===== Exercise data
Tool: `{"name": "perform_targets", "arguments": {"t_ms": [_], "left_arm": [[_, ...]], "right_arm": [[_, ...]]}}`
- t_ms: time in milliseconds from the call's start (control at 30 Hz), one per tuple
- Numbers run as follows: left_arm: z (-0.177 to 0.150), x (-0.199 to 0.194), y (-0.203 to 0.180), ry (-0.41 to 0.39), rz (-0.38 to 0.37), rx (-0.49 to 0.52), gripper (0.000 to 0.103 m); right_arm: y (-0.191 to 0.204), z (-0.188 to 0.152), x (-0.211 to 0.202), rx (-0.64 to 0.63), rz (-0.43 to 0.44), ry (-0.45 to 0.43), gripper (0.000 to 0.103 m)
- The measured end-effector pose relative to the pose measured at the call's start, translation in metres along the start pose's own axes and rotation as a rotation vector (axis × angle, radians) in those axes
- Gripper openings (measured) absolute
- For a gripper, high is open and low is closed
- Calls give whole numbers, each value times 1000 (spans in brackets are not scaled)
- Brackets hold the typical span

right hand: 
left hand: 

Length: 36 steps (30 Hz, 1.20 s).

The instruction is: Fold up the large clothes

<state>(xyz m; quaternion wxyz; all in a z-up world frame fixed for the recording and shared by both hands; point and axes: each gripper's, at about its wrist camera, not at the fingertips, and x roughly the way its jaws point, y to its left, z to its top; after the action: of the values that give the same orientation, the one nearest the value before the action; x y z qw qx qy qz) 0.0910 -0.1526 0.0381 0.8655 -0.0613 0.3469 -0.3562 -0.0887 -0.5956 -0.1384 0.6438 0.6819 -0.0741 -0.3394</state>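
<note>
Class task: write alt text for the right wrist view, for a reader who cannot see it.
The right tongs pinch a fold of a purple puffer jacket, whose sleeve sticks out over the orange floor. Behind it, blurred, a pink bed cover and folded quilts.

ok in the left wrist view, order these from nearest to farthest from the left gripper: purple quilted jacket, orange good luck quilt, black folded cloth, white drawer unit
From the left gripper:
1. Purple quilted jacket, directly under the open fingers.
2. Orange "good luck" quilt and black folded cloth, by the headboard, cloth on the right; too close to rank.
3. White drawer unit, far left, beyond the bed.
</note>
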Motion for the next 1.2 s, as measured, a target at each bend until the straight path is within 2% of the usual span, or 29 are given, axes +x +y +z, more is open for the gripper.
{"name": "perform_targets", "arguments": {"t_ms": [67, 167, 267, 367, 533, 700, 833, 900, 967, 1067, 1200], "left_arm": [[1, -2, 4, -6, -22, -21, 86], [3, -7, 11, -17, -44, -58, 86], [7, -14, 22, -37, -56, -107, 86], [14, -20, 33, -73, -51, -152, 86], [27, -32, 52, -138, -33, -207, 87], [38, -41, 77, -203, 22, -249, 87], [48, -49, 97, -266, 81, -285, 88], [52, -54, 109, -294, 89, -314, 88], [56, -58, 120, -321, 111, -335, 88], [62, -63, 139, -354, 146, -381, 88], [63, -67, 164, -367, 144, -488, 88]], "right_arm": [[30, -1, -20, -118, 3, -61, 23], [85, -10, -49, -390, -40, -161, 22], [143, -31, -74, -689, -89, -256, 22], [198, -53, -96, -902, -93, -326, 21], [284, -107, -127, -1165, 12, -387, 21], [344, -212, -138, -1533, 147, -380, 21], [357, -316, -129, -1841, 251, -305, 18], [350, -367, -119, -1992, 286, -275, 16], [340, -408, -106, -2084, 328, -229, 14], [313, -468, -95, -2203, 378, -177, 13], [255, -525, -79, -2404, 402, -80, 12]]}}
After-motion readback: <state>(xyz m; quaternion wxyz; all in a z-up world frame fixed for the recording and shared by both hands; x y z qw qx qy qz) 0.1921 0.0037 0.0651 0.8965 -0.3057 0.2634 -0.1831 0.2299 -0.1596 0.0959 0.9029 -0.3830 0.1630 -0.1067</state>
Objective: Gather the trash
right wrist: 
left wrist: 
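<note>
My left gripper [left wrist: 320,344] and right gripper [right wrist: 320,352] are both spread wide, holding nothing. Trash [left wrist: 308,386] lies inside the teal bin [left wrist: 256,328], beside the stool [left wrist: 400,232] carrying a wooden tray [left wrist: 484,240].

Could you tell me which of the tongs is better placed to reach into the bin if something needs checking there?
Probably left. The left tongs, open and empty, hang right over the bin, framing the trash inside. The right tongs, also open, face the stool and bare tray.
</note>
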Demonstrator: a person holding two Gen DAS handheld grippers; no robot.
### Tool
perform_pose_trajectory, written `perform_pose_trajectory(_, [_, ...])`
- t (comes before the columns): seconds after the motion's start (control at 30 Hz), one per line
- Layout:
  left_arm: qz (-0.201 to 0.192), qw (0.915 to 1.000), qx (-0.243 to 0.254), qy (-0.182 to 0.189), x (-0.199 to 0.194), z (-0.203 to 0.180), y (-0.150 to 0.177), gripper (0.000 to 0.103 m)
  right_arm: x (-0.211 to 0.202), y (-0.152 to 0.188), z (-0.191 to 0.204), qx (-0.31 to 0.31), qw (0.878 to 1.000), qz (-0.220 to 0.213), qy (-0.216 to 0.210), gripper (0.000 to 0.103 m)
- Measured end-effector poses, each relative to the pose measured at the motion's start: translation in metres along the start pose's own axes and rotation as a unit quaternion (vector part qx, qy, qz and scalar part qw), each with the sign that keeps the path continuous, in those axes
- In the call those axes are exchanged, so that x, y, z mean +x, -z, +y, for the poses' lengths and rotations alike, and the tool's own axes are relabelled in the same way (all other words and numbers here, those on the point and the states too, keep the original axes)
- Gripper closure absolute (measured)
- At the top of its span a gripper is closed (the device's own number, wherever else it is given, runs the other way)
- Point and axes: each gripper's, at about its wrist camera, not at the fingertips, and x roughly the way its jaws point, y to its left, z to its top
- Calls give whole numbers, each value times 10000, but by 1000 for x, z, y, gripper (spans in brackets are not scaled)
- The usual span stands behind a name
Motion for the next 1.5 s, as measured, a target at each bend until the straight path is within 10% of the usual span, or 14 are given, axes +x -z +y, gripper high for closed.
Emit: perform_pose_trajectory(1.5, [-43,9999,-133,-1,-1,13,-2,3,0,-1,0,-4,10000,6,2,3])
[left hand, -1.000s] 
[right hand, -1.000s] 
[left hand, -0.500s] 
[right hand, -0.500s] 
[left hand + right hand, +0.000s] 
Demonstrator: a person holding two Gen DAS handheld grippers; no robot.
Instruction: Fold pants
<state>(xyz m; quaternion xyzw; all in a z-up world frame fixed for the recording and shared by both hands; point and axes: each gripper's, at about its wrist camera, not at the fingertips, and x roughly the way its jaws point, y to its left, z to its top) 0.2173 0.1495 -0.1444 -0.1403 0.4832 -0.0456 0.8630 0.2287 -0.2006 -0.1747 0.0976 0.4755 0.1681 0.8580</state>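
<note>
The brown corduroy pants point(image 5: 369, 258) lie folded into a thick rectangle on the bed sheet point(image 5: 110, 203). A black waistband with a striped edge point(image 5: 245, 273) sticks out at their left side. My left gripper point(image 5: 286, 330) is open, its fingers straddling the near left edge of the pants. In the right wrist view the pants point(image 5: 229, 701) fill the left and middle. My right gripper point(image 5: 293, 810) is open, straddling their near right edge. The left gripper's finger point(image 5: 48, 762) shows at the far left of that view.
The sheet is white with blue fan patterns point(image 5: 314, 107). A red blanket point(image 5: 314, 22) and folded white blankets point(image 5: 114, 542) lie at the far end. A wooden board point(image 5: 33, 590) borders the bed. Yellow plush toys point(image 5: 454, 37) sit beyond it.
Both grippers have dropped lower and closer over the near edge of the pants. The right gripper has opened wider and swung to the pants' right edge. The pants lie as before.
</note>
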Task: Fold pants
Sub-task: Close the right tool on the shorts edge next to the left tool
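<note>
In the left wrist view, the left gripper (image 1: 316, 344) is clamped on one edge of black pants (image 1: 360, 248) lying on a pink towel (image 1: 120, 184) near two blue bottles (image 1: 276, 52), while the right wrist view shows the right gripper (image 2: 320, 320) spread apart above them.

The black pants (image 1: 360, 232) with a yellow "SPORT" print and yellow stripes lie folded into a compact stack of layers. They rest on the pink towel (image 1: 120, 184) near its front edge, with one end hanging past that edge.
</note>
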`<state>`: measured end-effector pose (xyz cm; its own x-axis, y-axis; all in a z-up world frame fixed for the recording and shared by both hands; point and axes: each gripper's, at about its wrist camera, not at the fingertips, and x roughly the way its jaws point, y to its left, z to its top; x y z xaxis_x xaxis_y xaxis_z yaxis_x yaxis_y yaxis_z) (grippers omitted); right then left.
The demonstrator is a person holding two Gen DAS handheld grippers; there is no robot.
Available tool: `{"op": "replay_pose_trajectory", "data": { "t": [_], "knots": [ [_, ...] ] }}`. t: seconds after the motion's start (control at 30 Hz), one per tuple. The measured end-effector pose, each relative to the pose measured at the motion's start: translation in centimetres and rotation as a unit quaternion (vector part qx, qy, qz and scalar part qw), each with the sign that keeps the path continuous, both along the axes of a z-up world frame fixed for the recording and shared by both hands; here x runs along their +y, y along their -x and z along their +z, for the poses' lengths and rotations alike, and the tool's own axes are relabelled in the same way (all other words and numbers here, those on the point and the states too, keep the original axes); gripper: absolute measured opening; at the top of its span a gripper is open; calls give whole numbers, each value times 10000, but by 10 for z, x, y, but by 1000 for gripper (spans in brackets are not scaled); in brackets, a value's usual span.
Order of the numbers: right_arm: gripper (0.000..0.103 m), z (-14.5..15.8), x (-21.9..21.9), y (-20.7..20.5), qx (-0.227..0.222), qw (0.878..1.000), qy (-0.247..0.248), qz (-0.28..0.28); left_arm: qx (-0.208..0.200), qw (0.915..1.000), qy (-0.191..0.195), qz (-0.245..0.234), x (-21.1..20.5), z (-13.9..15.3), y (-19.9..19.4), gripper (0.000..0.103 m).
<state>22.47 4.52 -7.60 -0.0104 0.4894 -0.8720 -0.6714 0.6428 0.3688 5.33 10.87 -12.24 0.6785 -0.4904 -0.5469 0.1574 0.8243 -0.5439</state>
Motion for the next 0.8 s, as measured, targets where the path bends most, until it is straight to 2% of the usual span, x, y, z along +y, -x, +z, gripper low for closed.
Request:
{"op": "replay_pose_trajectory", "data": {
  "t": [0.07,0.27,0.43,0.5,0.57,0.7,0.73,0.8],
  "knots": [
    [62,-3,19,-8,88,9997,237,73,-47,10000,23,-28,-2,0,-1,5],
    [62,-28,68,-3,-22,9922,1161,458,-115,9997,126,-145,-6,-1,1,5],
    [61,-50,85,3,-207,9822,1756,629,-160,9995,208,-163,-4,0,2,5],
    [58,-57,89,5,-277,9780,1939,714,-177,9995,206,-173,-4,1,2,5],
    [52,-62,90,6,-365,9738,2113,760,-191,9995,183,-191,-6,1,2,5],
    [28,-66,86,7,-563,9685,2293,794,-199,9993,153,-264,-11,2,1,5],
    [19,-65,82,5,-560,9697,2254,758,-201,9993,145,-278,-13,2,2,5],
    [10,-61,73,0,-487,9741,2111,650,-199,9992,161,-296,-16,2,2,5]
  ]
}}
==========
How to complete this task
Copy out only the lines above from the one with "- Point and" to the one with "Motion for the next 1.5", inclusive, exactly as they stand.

Answer
- Point and axes: each gripper's, at about its wrist camera, not at the fingertips, and x roughly the way its jaws point, y to its left, z to its top
- Calls give whole numbers, each value times 10000, but by 1000 for x, z, y, gripper (spans in brackets are not scaled)
- The usual span stands behind a name
Motion for the next 1.5 s, as measured, a target at each bend until the straight path is within 10% of the usual span, or 14 are given, axes +x -z +y, gripper high for closed.

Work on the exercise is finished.